To the east, the sun was just rising across the river, but already more than a hundred people had gathered outside the crime-scene tape to stare at the destruction. In the street, TV reporters were doing their first stand-up broadcasts for the morning news shows.
Gaudet let out a long breath and nodded at Murphy. “Lead the way, hero.”

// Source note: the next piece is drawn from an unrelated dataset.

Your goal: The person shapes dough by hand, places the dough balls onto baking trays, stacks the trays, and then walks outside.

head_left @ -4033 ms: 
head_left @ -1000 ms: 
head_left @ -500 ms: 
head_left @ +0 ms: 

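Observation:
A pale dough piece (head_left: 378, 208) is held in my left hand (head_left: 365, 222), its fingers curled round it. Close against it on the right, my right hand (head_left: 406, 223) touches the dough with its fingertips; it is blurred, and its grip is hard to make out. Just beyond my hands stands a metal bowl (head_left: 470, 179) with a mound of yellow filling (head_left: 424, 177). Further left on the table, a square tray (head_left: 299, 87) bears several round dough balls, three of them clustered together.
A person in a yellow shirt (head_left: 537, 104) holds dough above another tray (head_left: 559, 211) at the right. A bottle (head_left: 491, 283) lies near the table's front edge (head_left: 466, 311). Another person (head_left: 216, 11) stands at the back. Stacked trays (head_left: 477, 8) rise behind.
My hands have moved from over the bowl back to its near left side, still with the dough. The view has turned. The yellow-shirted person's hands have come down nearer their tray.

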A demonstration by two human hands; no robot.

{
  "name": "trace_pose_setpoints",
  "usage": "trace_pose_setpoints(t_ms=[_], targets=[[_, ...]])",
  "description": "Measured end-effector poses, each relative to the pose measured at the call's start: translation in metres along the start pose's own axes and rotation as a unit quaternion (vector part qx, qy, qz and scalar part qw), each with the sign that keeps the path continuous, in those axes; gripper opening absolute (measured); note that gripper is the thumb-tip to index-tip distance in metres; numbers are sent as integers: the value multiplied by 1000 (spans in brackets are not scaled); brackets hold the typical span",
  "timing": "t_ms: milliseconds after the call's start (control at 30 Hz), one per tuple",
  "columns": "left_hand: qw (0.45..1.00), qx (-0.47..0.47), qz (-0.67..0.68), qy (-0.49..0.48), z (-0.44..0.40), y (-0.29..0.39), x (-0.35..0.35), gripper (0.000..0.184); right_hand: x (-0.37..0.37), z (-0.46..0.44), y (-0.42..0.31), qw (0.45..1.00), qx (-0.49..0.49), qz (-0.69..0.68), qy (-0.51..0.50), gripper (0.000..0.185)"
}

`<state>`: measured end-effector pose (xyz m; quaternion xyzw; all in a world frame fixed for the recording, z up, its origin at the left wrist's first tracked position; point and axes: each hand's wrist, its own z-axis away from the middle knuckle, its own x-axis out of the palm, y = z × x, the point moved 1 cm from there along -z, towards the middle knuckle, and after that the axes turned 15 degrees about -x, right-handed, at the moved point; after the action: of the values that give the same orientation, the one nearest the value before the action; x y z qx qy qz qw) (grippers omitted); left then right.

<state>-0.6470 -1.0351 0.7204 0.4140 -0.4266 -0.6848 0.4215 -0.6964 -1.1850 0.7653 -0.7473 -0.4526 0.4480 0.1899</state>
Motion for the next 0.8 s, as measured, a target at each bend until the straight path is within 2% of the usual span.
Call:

Murphy turned away from the soot-blackened door and walked toward a fire-department ladder truck parked next to the curb. The hose jockeys had knocked a five-foot-by-three-foot hole in the brick wall on the third floor and run the truck’s extension ladder up to it. Other than the metal fire escape bolted to the back wall, it was the only way up.
A fireman helped the two detectives climb onto the back of the truck and guided them to the ladder. Murphy tied his handkerchief around his face and led the way up. The jagged hole looked like the open maw of some great beast as Murphy stepped off the ladder into the darkness.
The smell swallowed him.
Dozens of bodies were piled near the windows, where they had cooked until they exploded. Small chunks of flesh were stuck to the walls, and a sticky goo of melted human fat coated parts of the floor. Murphy doubled over and threw up. Gaudet spun around and grabbed the edge of the wall. He leaned out and heaved his breakfast at the sidewalk twenty feet below.
When Murphy finished retching and straightened up, what he faced was a scene straight from Dante’s Inferno, the flaming tombs of the sixth circle of hell. The lounge was burned black from one end to the other. Many spots were still smoldering. Several ceiling beams had collapsed. The furniture was incinerated. Near the fire exit and the main door, burned and bloated bodies lay in heaps.